--- Task item ---
This exercise calls for every line of the listing below that contains the word "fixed".

--- Provided material ---
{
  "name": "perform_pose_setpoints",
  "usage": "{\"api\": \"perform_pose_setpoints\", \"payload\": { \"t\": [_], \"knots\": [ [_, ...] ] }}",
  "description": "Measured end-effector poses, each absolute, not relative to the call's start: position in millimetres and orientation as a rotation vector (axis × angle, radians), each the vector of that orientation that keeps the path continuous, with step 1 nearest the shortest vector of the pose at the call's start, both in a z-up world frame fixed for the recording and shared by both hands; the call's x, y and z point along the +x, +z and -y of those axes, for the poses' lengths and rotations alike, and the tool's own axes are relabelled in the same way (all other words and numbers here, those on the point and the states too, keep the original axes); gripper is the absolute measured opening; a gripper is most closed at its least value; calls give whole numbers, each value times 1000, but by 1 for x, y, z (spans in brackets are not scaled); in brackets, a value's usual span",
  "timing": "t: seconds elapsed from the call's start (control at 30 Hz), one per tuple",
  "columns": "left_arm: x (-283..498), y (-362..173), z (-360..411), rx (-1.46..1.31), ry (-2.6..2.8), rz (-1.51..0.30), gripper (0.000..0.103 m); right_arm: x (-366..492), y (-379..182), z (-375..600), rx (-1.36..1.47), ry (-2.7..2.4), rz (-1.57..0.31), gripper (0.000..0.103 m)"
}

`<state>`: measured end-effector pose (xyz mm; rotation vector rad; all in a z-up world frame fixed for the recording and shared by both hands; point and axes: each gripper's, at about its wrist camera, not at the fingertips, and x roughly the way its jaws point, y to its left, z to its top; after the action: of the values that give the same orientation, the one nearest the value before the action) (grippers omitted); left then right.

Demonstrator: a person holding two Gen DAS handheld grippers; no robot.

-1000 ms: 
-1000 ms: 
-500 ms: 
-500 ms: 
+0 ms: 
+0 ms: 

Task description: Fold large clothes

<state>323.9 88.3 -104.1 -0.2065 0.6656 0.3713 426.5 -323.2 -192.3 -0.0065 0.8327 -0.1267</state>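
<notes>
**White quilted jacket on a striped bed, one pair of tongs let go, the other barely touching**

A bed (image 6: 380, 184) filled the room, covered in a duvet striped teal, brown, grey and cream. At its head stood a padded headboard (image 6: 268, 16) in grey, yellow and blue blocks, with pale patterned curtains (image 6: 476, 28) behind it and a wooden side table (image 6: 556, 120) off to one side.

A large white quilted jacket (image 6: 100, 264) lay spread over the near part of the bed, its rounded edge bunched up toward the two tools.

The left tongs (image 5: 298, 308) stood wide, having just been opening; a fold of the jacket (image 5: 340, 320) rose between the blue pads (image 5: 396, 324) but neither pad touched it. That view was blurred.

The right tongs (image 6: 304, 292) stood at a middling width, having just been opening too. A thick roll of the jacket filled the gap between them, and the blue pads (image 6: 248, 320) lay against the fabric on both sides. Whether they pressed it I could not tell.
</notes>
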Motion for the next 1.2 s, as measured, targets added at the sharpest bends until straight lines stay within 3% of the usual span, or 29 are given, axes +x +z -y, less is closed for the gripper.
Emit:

--- Answer box ---
  "description": "Measured end-effector poses, each absolute, not relative to the call's start: position in millimetres and orientation as a rotation vector (axis × angle, radians), each the vector of that orientation that keeps the path continuous, with step 1 nearest the shortest vector of the pose at the call's start, both in a z-up world frame fixed for the recording and shared by both hands; the call's x, y and z point along the +x, +z and -y of those axes, for the poses' lengths and rotations alike, and the tool's own axes are relabelled in the same way (all other words and numbers here, those on the point and the states too, keep the original axes); gripper is the absolute measured opening; a gripper is most closed at its least value; calls give whole numbers, each value times 1000, but by 1 for x, y, z (spans in brackets are not scaled); in brackets, a value's usual span",
`<state>`: measured end-effector pose (xyz mm; rotation vector rad; all in a z-up world frame fixed for the recording and shared by both hands; point and axes: each gripper's, at about its wrist camera, not at the fingertips, and x roughly the way its jaws point, y to its left, z to its top; after the action: of the values that give the same orientation, the one nearest the value before the action) (grippers omitted); left then right.

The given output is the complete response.